* PROBLEM: In the material below, find the line with "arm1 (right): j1" and the line with "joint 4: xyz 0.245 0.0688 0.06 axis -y", then output those two lines and every line between them, exactly.

* AVAILABLE RECORDS:

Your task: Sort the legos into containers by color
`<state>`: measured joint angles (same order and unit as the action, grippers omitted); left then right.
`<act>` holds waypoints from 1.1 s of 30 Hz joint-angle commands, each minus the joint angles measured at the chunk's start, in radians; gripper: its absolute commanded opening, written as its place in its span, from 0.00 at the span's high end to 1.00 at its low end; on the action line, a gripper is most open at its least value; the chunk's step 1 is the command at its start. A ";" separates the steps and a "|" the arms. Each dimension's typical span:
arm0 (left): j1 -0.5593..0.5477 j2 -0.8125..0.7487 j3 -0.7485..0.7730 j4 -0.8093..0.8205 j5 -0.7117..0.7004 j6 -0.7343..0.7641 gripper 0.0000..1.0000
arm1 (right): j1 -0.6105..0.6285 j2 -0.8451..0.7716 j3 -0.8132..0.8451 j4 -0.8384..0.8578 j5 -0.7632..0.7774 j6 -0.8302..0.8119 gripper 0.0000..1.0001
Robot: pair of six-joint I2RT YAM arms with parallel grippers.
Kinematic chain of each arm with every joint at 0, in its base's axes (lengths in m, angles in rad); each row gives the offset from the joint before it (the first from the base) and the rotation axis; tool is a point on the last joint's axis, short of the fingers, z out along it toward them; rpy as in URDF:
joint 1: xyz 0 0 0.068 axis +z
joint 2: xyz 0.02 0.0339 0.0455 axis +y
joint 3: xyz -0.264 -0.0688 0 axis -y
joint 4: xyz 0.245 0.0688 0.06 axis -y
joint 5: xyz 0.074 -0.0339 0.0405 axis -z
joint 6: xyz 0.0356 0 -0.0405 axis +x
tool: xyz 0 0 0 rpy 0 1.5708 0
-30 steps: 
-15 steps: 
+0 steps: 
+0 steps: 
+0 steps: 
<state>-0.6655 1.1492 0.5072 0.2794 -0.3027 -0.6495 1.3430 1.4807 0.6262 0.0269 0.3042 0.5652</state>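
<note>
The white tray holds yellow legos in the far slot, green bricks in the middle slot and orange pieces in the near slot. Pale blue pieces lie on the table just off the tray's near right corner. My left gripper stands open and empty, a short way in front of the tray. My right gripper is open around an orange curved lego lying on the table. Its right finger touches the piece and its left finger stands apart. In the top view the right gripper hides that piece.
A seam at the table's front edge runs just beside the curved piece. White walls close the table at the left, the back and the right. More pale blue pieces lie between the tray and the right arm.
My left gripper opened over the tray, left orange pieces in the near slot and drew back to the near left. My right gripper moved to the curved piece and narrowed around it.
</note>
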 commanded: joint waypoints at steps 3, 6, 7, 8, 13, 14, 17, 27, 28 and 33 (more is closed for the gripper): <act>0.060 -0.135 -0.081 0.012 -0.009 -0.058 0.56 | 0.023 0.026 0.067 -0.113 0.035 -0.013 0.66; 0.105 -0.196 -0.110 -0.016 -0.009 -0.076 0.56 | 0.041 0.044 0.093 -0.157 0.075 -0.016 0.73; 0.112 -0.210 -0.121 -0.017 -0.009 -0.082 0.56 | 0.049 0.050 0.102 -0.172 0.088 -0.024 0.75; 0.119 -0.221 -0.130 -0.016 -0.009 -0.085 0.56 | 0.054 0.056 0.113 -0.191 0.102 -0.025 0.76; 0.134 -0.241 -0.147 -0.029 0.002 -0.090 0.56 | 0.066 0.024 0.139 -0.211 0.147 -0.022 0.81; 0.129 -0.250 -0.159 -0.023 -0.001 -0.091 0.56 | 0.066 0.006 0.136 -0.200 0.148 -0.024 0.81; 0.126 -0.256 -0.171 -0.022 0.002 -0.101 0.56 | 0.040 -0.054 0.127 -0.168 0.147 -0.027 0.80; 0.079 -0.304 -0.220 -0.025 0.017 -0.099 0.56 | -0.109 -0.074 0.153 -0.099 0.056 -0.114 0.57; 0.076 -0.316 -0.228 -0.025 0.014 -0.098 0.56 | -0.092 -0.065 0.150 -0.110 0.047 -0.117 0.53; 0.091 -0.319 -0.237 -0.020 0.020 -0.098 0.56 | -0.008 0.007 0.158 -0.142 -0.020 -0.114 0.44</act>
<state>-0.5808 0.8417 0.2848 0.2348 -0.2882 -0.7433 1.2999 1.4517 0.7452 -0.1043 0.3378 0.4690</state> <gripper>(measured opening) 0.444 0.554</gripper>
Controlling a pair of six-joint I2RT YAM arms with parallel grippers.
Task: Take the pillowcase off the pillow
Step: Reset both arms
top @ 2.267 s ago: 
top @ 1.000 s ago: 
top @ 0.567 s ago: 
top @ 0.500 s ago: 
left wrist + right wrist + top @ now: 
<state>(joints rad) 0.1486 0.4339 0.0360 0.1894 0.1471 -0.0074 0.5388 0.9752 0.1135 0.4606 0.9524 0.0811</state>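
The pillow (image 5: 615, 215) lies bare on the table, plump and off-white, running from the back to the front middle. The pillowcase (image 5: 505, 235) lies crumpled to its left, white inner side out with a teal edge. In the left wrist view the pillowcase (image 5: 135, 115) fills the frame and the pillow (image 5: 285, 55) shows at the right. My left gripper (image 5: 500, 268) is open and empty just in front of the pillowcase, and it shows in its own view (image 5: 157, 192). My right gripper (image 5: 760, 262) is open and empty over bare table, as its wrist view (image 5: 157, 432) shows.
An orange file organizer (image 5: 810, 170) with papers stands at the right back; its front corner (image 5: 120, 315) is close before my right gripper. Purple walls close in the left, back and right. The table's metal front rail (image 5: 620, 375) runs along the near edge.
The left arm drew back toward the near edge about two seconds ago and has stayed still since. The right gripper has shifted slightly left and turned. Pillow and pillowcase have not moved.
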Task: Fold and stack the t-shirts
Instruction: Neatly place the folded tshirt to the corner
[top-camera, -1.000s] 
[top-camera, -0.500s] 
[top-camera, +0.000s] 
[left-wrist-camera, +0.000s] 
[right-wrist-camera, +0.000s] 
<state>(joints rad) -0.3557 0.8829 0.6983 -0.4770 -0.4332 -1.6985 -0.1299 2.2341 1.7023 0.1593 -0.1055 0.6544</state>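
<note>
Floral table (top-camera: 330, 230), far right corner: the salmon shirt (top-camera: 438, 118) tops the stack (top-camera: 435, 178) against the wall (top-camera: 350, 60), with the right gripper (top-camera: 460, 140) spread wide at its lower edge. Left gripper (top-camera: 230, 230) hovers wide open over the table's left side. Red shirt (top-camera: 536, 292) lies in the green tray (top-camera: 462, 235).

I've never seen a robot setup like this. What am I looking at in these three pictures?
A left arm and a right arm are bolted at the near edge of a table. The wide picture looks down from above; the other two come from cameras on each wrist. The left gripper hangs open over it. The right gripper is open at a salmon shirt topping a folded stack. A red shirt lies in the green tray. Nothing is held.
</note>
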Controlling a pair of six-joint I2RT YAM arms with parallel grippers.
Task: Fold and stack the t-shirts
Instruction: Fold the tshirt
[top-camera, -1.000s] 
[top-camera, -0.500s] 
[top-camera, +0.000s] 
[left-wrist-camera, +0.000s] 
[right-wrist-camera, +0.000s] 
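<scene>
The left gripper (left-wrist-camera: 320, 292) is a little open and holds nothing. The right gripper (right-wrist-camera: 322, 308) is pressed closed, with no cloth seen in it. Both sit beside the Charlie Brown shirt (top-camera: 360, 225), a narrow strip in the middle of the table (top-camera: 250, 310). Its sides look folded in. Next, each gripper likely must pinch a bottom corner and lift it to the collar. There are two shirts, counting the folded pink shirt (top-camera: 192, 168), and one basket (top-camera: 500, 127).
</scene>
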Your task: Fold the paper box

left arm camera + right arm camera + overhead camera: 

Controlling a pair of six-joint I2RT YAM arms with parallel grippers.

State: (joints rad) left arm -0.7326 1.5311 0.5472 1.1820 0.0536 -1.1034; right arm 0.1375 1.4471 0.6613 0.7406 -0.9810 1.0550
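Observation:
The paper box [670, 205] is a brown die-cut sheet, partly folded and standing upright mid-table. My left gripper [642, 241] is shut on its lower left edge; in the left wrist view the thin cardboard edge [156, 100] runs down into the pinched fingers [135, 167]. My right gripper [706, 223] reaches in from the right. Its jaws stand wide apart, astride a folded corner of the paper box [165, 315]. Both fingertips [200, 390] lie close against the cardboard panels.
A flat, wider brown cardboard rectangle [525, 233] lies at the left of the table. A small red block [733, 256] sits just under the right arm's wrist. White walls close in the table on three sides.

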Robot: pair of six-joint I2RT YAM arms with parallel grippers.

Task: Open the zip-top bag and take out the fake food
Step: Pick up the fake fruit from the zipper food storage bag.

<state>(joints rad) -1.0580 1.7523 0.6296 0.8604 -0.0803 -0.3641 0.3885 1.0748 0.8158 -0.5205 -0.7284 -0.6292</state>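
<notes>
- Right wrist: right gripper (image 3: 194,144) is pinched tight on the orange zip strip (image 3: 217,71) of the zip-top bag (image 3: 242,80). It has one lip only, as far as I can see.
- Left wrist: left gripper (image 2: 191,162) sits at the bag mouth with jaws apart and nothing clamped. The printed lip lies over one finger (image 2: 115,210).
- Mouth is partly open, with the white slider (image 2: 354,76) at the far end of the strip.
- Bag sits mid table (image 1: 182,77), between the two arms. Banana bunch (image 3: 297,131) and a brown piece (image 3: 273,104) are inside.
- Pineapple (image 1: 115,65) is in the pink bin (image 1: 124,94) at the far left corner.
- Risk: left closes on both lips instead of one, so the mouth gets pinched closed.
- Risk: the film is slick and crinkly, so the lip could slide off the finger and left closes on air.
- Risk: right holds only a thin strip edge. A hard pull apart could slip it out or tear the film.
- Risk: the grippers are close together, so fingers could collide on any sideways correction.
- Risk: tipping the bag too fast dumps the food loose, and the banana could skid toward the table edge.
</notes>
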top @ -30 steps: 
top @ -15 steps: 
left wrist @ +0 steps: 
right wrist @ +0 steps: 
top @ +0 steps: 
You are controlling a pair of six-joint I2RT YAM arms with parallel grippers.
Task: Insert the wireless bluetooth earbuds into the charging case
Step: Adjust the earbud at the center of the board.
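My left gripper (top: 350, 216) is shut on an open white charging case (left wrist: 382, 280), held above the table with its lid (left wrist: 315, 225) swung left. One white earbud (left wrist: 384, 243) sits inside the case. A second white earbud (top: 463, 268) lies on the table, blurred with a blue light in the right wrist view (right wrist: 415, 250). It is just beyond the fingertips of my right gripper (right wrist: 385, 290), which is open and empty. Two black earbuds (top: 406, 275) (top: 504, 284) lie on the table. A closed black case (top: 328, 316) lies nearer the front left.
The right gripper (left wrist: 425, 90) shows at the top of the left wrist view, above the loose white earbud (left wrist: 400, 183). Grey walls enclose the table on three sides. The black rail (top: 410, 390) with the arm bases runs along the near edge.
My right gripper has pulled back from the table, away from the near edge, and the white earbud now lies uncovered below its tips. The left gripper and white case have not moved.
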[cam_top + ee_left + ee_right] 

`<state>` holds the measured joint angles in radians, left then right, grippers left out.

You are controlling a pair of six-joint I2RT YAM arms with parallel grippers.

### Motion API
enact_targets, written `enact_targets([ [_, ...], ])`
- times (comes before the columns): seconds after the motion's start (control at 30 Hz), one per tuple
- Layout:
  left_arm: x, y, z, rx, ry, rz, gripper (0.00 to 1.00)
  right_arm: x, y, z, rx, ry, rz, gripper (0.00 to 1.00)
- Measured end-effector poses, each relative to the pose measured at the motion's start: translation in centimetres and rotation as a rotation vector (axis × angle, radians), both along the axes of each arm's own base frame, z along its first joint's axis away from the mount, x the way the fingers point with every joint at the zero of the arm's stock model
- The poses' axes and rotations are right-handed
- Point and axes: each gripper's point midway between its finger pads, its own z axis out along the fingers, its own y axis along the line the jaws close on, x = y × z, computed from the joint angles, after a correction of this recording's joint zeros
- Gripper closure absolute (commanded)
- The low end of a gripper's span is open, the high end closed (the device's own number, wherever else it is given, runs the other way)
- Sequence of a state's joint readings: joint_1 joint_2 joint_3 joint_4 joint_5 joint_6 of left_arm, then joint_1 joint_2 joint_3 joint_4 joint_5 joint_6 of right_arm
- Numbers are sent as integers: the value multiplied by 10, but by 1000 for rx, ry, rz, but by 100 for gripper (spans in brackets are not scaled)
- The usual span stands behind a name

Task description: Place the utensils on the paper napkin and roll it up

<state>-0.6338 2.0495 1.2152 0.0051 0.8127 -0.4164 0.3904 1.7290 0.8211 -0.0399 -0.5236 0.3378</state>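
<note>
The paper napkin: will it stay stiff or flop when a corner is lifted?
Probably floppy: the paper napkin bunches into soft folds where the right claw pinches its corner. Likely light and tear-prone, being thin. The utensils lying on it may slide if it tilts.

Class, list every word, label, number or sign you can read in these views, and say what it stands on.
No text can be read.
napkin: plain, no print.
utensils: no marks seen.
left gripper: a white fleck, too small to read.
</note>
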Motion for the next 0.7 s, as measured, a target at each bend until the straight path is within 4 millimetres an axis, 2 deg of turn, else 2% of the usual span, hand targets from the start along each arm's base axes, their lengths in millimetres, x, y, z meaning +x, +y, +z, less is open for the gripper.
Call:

* OUTPUT OF THE TASK:
arm1 (right): j1 -0.6105..0.6285 j2 -0.8451..0.7716 j3 -0.8132..0.8451 j4 -0.8384..0.8578 j5 -0.7632..0.7774 j6 -0.8302..0.8119 gripper 0.0000..1.0001
Robot: pair of six-joint I2RT YAM arms with parallel grippers.
Kinematic chain of each arm with every joint at 0, in its base's axes (lengths in m, angles in rad); each row gives the offset from the joint before it (the first from the base) and the rotation axis; tool is a point on the last joint's axis, short of the fingers, z out along it toward them; rpy as in URDF:
joint 1: xyz 0 0 0.068 axis +z
joint 2: xyz 0.02 0.0339 0.0455 axis +y
joint 3: xyz -0.264 -0.0688 0 axis -y
joint 4: xyz 0.245 0.0688 0.06 axis -y

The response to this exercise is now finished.